- Description of the task -
A line below contains "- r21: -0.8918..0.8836", and a later one contains "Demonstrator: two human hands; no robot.". Repeat both, with every line between them, exactly.

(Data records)

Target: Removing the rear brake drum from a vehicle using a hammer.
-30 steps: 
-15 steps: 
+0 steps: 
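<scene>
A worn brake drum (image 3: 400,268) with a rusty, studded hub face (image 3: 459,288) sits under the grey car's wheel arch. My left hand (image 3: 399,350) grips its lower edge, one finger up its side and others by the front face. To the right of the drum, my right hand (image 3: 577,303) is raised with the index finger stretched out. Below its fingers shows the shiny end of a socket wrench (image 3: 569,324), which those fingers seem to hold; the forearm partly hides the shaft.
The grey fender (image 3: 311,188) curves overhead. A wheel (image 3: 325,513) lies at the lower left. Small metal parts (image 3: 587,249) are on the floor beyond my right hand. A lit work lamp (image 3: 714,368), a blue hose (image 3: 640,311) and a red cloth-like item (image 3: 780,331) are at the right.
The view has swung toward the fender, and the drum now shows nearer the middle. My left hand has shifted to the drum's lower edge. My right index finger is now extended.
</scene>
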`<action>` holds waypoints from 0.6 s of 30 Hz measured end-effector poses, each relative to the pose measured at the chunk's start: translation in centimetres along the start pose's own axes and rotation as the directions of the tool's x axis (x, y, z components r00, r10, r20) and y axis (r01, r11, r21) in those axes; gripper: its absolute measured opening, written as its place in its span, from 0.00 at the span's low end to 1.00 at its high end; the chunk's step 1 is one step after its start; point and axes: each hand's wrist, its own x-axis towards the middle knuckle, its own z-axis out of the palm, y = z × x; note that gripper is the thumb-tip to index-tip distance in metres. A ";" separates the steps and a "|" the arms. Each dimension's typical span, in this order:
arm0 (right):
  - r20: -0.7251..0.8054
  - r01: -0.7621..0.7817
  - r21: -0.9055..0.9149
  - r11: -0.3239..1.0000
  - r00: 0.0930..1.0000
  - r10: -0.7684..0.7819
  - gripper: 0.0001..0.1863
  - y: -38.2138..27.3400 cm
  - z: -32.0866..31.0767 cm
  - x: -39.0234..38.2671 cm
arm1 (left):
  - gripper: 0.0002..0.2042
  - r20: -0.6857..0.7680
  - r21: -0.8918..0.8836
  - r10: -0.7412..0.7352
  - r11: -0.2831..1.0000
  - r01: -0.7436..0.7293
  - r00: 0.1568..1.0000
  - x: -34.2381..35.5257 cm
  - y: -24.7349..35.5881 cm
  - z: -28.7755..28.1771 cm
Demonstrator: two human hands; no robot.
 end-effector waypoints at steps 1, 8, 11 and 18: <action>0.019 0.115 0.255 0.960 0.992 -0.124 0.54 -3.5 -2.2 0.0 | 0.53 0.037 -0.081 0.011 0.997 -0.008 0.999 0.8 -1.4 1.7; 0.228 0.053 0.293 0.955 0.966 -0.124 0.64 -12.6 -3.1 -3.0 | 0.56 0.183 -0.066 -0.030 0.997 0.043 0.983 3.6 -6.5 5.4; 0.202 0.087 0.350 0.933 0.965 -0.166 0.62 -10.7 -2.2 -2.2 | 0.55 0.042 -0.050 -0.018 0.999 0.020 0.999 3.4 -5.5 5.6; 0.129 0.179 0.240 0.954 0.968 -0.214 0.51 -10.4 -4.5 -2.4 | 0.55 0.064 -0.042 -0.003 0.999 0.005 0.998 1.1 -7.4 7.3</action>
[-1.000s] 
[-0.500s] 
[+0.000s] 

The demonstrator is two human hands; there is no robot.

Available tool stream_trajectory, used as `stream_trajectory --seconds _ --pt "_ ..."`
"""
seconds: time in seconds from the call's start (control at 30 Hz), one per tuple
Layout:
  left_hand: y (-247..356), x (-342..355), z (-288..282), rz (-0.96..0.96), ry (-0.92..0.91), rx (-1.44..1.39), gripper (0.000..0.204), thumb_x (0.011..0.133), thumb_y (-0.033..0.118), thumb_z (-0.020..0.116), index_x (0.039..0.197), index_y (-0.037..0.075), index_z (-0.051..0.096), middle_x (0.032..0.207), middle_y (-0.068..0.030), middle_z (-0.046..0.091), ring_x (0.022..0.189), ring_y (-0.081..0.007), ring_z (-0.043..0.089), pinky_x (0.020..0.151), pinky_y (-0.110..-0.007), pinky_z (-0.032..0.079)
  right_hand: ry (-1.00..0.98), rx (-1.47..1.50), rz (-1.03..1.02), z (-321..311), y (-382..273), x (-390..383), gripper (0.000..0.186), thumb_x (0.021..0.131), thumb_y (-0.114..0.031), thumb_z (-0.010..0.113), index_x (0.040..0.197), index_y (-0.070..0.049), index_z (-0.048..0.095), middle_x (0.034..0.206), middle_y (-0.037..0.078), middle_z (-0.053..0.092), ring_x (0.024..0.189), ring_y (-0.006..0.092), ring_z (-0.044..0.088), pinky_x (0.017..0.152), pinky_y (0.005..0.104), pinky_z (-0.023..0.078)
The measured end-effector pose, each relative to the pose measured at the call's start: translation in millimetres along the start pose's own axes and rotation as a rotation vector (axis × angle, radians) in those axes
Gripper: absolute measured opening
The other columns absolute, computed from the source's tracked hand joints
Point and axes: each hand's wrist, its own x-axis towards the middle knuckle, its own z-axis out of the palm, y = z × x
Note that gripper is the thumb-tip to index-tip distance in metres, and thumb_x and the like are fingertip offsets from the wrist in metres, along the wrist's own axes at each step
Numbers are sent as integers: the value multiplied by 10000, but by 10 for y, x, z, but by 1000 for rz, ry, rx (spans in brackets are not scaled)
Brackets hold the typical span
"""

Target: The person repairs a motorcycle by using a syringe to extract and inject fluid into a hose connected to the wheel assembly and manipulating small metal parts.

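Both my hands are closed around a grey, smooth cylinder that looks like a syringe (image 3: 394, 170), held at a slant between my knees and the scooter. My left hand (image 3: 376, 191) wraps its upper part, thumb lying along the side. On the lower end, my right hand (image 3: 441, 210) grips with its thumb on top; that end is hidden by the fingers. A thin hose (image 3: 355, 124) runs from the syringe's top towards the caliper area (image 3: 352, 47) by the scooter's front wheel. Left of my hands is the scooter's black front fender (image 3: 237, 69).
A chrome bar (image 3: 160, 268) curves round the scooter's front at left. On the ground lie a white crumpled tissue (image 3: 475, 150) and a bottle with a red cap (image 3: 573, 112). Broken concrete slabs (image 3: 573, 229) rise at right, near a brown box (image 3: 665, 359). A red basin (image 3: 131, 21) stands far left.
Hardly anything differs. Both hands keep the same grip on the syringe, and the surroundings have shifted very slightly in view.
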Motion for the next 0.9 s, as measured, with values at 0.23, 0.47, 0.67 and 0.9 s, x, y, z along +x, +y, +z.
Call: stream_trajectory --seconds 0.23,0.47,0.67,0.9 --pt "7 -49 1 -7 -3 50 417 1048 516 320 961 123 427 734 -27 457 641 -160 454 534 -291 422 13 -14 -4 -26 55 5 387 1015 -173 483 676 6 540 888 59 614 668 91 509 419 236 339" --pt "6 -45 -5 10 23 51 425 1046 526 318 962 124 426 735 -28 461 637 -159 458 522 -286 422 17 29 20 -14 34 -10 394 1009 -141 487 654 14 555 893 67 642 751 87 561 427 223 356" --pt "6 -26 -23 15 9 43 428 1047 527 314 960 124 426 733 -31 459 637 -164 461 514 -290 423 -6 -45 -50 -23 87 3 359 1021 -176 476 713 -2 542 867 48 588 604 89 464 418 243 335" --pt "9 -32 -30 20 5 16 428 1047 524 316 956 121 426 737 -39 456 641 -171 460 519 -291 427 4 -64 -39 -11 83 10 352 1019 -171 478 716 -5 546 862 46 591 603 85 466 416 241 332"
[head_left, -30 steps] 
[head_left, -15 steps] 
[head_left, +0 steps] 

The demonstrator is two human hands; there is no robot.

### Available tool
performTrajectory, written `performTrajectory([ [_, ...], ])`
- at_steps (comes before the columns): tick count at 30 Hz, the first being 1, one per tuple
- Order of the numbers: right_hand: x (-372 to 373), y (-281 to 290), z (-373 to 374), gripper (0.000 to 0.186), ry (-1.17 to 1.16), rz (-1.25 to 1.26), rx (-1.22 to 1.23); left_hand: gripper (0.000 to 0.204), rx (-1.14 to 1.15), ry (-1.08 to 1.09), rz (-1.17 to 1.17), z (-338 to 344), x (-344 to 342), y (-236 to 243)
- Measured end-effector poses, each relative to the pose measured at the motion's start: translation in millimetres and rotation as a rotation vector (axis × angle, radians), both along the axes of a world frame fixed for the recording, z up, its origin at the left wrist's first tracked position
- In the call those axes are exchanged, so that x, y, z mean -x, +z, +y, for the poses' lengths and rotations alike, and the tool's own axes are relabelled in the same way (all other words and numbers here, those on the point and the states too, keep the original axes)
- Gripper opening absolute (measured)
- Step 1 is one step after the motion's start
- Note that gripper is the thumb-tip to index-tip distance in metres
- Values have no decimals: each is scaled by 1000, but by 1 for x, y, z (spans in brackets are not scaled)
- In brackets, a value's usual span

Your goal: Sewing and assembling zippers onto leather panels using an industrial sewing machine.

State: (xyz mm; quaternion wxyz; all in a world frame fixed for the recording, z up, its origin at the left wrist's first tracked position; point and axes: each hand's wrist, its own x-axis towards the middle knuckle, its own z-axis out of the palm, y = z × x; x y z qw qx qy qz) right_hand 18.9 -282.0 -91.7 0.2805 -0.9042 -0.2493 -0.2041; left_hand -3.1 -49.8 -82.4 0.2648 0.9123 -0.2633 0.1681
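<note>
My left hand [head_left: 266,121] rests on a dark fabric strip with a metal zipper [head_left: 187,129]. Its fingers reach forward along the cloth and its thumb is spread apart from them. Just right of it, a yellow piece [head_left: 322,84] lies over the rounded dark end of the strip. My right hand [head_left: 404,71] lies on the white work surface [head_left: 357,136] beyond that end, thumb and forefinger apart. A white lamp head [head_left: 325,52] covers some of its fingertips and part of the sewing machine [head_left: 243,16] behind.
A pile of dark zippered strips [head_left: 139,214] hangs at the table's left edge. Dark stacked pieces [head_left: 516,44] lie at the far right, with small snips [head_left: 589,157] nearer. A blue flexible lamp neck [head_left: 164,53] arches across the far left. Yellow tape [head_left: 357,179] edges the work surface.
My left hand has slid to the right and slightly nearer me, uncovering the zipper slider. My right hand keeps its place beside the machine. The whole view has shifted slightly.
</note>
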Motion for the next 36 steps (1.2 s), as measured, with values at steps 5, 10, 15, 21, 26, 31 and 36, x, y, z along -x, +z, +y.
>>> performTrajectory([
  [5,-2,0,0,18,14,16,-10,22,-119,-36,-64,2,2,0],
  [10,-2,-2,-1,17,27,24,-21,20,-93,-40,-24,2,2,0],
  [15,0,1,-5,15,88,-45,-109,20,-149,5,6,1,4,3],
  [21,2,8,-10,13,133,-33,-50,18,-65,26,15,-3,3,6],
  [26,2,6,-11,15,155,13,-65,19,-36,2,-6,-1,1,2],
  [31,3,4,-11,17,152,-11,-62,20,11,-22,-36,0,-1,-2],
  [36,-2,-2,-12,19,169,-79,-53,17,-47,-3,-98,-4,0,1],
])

- Response area -
  - r21: -0.8918..0.8836
  - r10: -0.7412..0.7352
  - r11: -0.2831..1.0000
  - r01: -0.7436..0.7293
  - r00: 0.1568..1.0000
  - x: -34.2381..35.5257 cm
  - y: -24.7349..35.5881 cm
  - z: -28.7755..28.1771 cm
Demonstrator: two human hands; no robot.

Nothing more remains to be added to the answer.